Knut wants the Collective Bargaining Agreement (CBA) revisited and money component included within three months.
Oyuu said Knut has already initiated discussions with the employer Teachers Service Commission (TSC) over the possibilities of renegotiating 2021-2025 CBA.
“..to have a salary hike component included. We have and continue to push for this because we appreciate the fact that the reasons we did not have a salary rise in this particular CBA was that the economy was performing poorly due to the effects of the Covid-19,” said Oyuu.
“Treasury has already appropriated funds to boost the TSC kitty for the same purpose. We are determined to have ourselves, the employer and any other necessary stakeholder to expedite the discussion,” said Oyuu.
In July the Teachers Service Commission (TSC), citing hard economic times, offered unions a non-monetary 2021-2025 CBA, which teachers have protested.
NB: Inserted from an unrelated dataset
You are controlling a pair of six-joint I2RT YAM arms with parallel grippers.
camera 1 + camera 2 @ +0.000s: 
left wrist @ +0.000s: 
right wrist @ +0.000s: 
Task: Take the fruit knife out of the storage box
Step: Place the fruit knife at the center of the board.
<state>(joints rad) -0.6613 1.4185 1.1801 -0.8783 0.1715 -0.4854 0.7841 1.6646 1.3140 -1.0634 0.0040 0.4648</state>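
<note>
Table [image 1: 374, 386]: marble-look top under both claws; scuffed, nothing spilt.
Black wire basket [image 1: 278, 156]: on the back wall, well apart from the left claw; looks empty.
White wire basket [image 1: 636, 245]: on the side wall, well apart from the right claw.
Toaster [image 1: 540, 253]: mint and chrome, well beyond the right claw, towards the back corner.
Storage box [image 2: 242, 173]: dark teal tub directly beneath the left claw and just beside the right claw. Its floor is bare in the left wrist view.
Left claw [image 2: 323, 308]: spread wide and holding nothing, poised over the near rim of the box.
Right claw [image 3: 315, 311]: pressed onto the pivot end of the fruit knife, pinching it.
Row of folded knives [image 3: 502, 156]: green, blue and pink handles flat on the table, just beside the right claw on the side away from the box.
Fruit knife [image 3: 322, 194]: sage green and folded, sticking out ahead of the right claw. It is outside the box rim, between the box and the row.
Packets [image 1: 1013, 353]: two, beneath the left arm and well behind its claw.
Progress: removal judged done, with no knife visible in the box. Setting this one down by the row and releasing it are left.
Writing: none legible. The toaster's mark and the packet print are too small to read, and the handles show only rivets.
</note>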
Though the CBA lacked immediate changes to salaries of teachers, TSC said it was not the end of the talks as they will plan for another talk on the issue in less than twelve months that could review the signed deal.
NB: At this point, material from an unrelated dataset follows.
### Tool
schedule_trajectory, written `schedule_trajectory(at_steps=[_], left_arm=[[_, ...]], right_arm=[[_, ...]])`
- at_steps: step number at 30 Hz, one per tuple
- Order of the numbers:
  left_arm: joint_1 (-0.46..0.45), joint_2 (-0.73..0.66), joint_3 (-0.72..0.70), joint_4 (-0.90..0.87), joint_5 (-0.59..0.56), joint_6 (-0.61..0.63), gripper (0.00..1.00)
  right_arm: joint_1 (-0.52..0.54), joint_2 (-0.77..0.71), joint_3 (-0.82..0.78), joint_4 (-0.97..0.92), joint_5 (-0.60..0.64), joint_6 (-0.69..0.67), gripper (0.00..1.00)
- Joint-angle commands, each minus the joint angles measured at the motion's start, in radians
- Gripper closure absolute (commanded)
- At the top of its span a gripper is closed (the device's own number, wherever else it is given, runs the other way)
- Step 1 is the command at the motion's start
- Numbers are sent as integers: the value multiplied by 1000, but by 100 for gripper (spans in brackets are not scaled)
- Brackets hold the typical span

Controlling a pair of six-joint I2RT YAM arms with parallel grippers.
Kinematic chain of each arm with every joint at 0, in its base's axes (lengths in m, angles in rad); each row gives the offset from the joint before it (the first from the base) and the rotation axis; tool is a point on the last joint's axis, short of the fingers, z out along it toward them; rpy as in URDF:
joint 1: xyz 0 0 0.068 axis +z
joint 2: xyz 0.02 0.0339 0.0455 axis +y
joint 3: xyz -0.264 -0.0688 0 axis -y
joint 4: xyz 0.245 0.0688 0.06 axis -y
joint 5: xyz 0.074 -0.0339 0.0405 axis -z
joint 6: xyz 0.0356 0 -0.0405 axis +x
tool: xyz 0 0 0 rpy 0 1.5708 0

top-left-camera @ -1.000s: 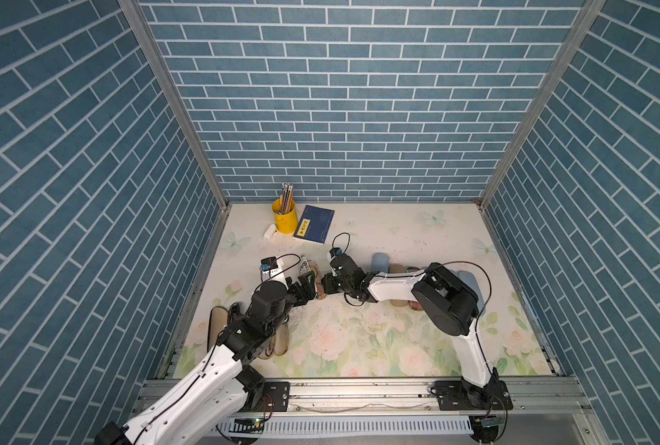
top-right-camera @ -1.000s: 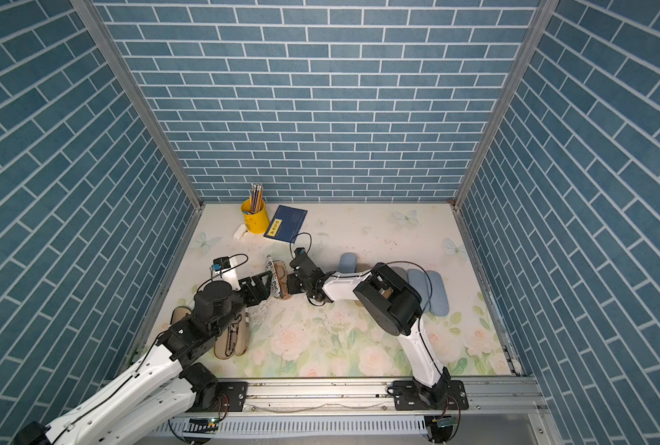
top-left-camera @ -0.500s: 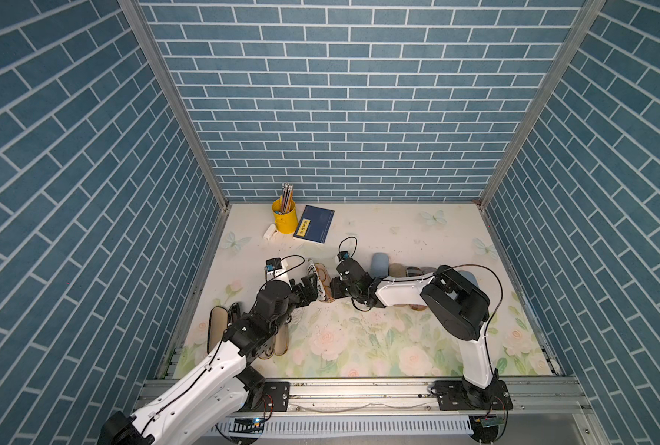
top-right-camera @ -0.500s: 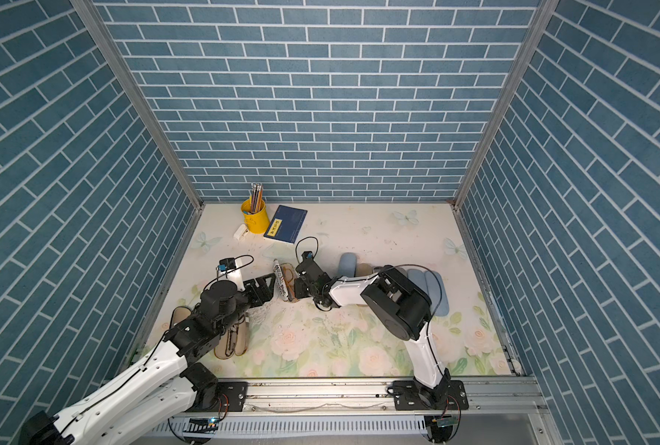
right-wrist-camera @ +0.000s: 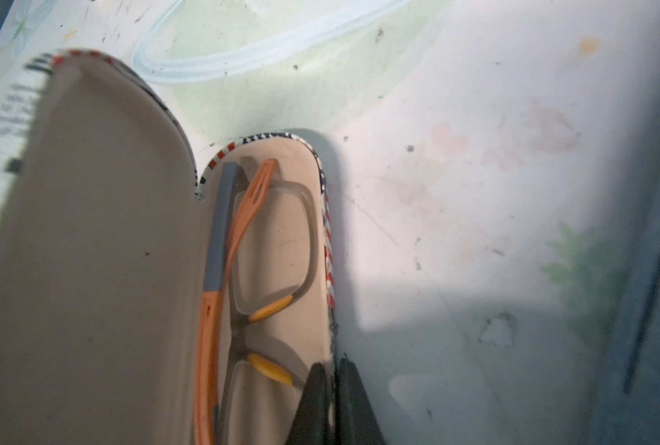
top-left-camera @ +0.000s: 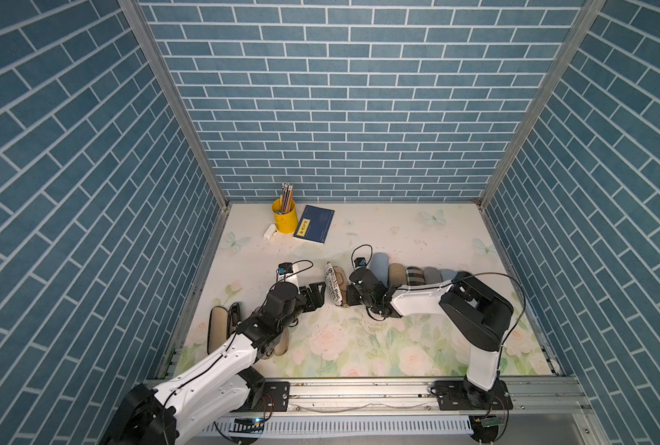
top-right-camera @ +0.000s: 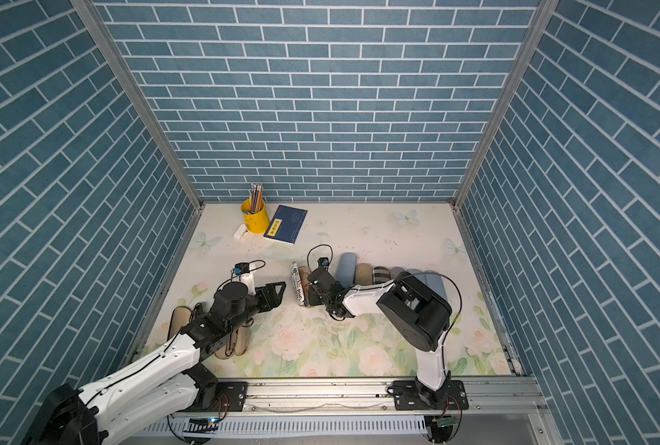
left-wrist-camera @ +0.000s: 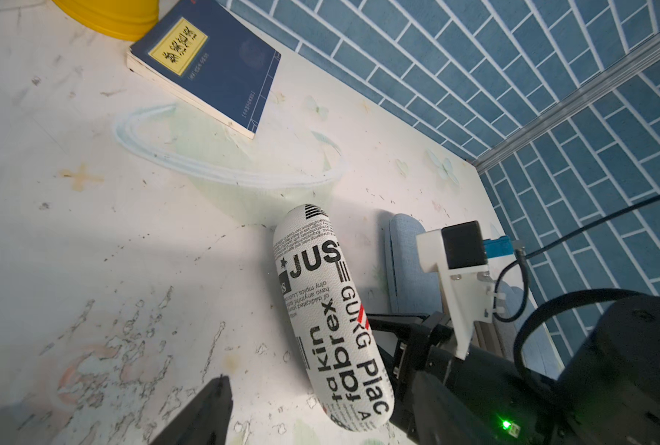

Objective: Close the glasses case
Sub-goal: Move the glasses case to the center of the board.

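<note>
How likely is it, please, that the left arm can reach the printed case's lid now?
Probably yes: the left gripper stands open beside the printed case's lid, with bare table between them.

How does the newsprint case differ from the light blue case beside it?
The newsprint case is white with black lettering; the light blue case is plain. The newsprint case stands open, glasses inside, right gripper pinching its rim; the light blue case lies closed. Both are oblong.

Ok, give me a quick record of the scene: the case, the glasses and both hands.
glasses case: open, lid raised
glasses: folded, lying inside the case
right hand: shut on the case's lower rim
left hand: open, by the lid's printed outer side, seemingly not touching
task: lid not yet shut
</note>
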Motion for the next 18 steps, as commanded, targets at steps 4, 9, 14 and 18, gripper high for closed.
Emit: schedule_trajectory(at_steps=[4,9,14,18], left_arm=[[5,52,-42,153,84,-46,20],[-6,116,-55,252,130,-81,20],[-45,196,-40,313,130,-91,21],[-72,265,-21,358,129,-101,21]], right_arm=[[-1,-57,-71,1,75,69,91],[-1,-86,-112,20,95,95,91],[0,-115,-144,27,114,113,91],[-1,-135,-173,42,127,130,91]])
Dr Macharia said they took into consideration the Salaries and Remuneration Commission (SRC) directive.
“Although the union’s proposal included financial component the commission beseeched them to consider the advice given by the SRC that directed a freeze on salary reviews in the public sector,” said Dr Macharia after signing the deal.
CURRENT KNUT SALARY PROPOSAL FOR TEACHERS
Oyuu also want the TSC to shoulder the cost of training teachers.
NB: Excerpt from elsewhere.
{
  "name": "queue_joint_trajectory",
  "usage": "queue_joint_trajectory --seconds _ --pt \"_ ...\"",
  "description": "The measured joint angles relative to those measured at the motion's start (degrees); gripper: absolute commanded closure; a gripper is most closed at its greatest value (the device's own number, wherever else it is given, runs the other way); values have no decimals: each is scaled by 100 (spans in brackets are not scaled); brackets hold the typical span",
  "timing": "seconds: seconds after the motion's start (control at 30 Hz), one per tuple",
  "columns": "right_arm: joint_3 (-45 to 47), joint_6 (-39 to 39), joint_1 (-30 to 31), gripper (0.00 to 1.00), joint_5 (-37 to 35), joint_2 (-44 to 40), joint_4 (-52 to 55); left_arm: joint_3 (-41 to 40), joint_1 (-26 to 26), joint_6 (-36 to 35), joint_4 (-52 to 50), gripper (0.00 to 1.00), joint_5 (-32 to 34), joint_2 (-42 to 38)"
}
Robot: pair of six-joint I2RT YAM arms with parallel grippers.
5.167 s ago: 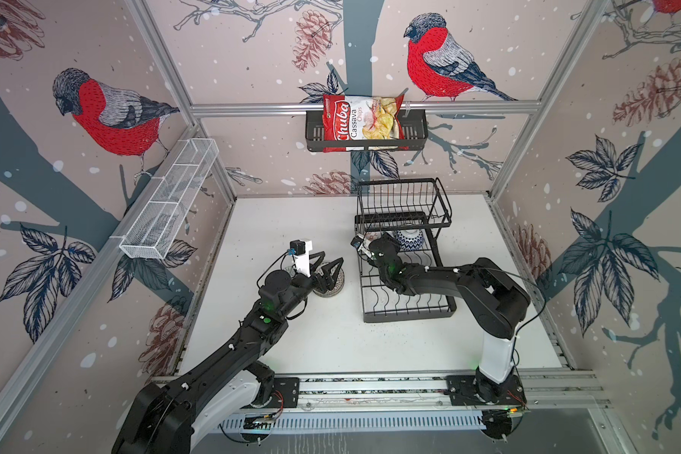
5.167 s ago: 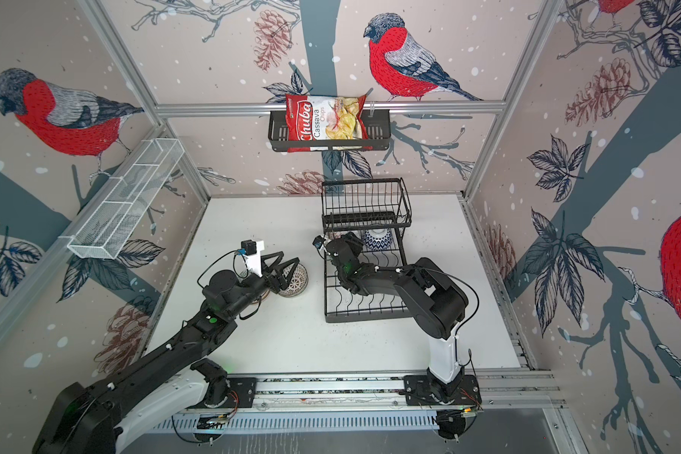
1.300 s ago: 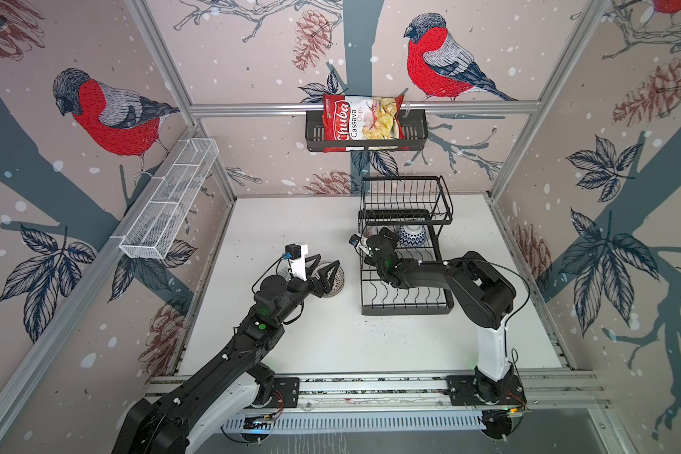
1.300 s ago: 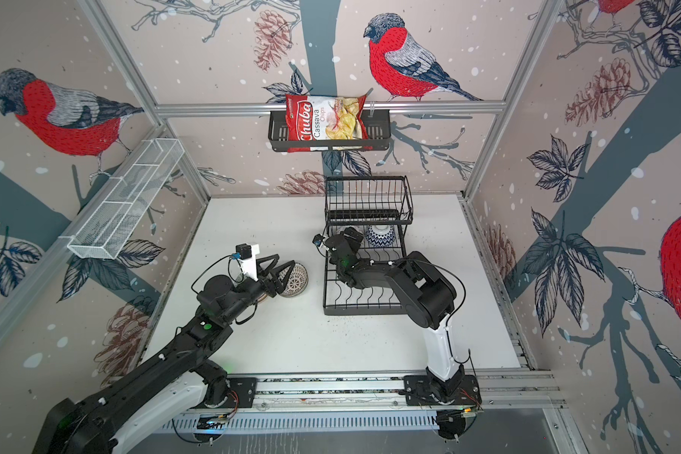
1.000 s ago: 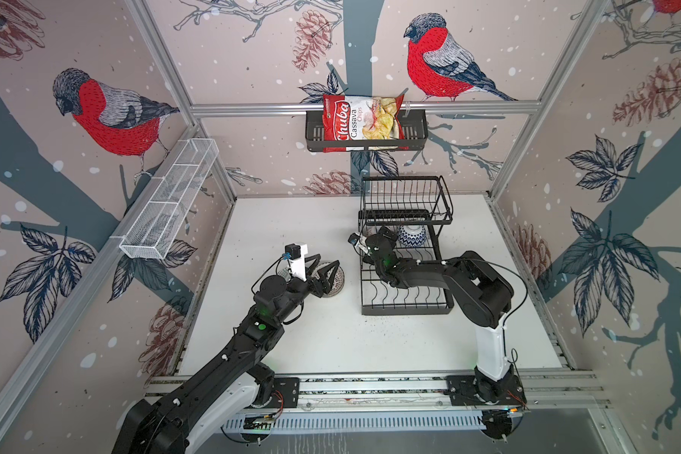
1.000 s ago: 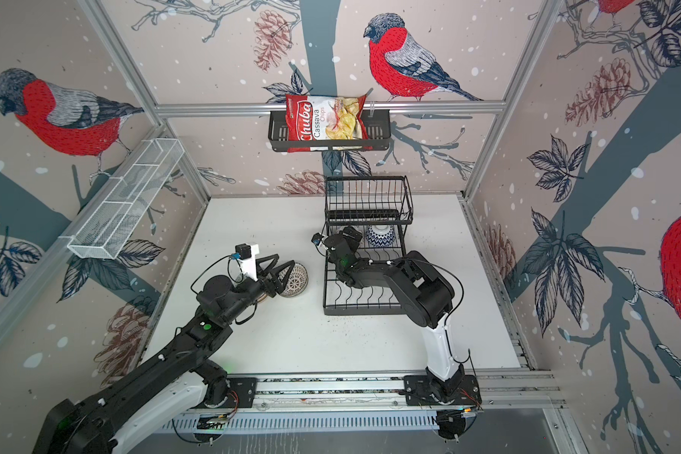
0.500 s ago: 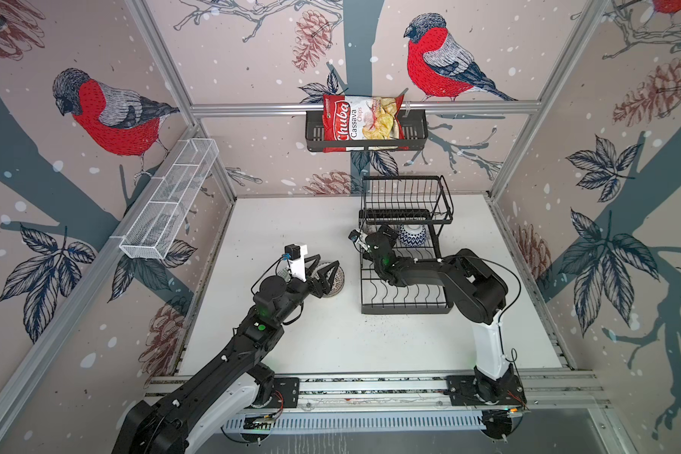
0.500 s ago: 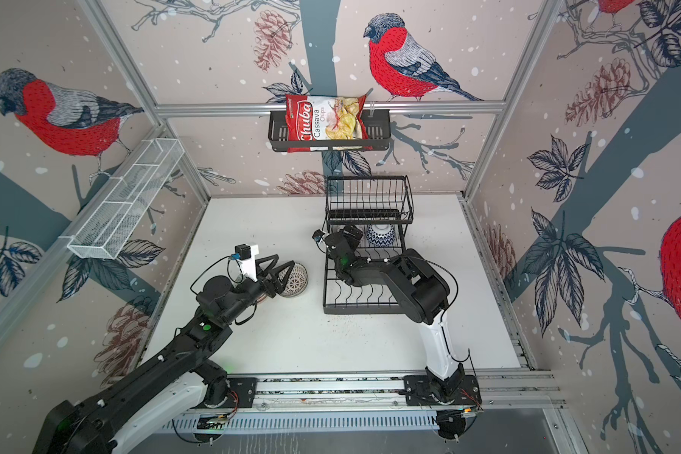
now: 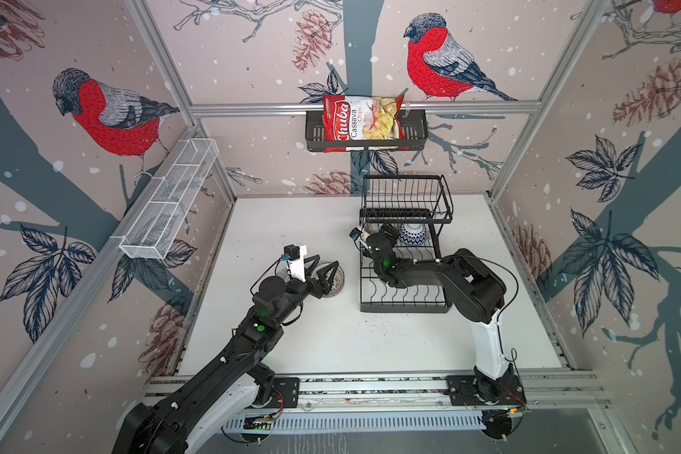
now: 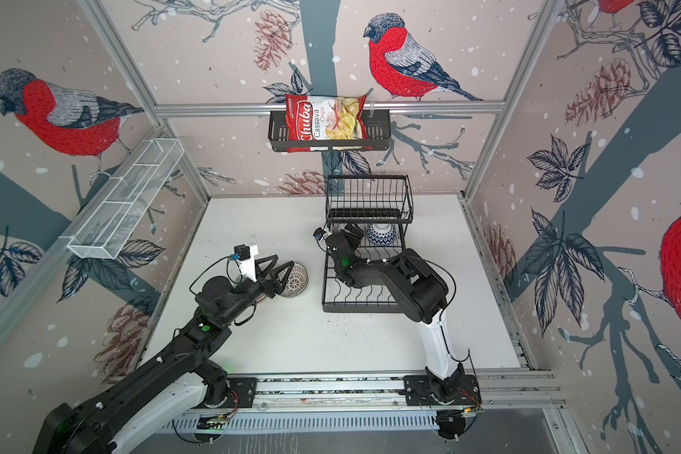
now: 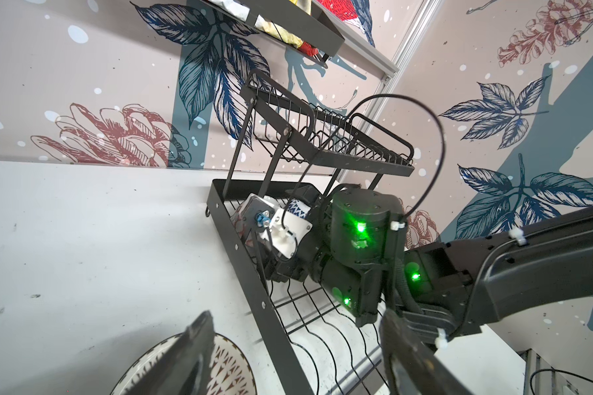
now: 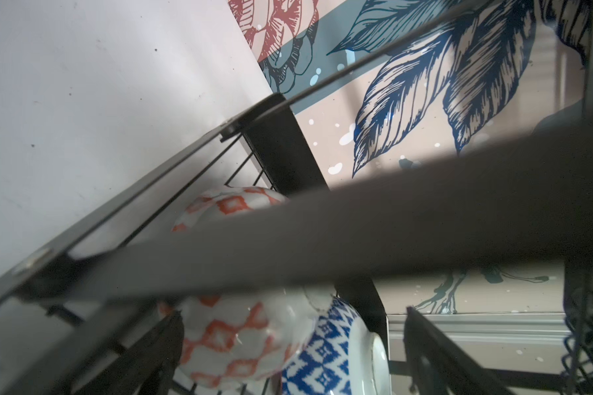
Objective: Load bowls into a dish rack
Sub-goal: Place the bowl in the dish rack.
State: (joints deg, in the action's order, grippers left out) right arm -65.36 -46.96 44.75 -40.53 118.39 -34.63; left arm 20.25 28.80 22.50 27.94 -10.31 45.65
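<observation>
The black wire dish rack (image 9: 405, 308) (image 10: 362, 307) stands at the right of the white table. Two bowls lie in its lower tier under the raised basket: an orange-patterned one (image 12: 230, 338) and a blue-patterned one (image 12: 326, 352) (image 9: 413, 236). My right gripper (image 12: 291, 313) (image 9: 386, 234) reaches in there, open, with both bowls between its fingers and a gap beside the blue one. A grey-patterned bowl (image 9: 335, 280) (image 11: 233, 372) sits on the table left of the rack. My left gripper (image 9: 323, 271) (image 11: 297, 313) hovers open over it, one finger above the bowl, holding nothing.
A black wall basket with a chips bag (image 9: 366, 133) hangs on the back wall. A long white mesh tray (image 9: 170, 204) is fixed to the left wall. The rack's raised basket (image 9: 405, 196) overhangs my right gripper. Dark crumbs dot the table in front of the rack.
Over the last seconds my right gripper has reached farther back under the raised basket. My left gripper has drawn back a little from the grey bowl and has held still for the last second.
</observation>
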Motion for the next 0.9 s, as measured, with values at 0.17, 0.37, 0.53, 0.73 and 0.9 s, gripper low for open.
queue_joint_trajectory --seconds 0.17,0.37,0.53,0.73,0.9 --pt "223 205 96 0 50 -400 -55 -2 0 0 -26 25 7 -2" --pt "503 356 249 0 68 -603 -81 -7 0 0 -33 25 46 -2" --pt "691 496 361 0 55 -726 -52 -7 0 0 -96 25 153 -4" --pt "850 831 509 0 -74 -1034 24 68 0 -4 -264 25 308 39" --pt "986 1432 680 0 -96 -1596 280 179 0 -26 -492 25 446 125"
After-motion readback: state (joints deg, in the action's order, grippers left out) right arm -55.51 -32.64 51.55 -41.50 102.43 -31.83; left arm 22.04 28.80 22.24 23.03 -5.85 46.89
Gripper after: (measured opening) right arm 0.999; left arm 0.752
Teachers are currently paying sh.6,000 fees yearly towards Teacher Professional Development (TPD) training.
In its demands, Knut argues that even though continuous pieces of training in any profession sharpen the skills of workers and place them in an advantaged position, the cost must be shouldered by the employer.
“We are keen on ensuring that the employer foots the bills for trainings either fully or cost shares with the teachers. These skills are designed to benefit the employer as much as they will benefit the employee,” said the union’s secretary General Collins Oyuu.
Further, the union also wants the age group to attend the pieces of training to be reviewed.
Oyuu termed the period of completing the entire training of 30 years as quite long, adding that this might not make any meaning to teachers who are 55 years and above.
Teachers are expected to part with Sh6,000 per chapter every year. Each teacher is expected to take six modules, and each module is taken after five years. And one module is organised in yearly chapters.
Kenya Union of Post Primary Education Teachers (Kuppet), Secretary General Akello Misori said the effects of Covid-19 had hit teachers hard, citing the freeze on salary negotiations.
Misori said the economy was improving hence the need for the TSC to reopen talks on salaries review.
“Important among these outcomes was the freeze in salary reviews during the Third Public Sector Remuneration and Benefits Review Cycle (covering 2021-2025 fiscal years), which the government blamed on poor economic performance occasioned by the pandemic,” said Misori.
He said Kuppet rejected the rationale of the freeze, seeing it as a convenient cover for the government to walk back on its commitment to teachers.
“We were forced to sign a non-monetary CBA in order to safeguard previous gains and maintain the collective bargaining framework,” said Misori.
He noted that the union has been lenient and reasonable but the time to push for new terms could not wait for another year.
“Enough is enough, we have been lenient and reasonable enough. However, we expect TSC to respect our views and initiate the talks,” Misori added.
Misori said the freeze in reviewing salaries was pegged on poor economic performance relating to the virus.
The Kuppet boss noted that the government had reviewed salaries and allowances for several cadres in the Judicial Service Commission (JSC), the Public Service Commission (PSC), and county governments over the last few months and wondered why they were left out.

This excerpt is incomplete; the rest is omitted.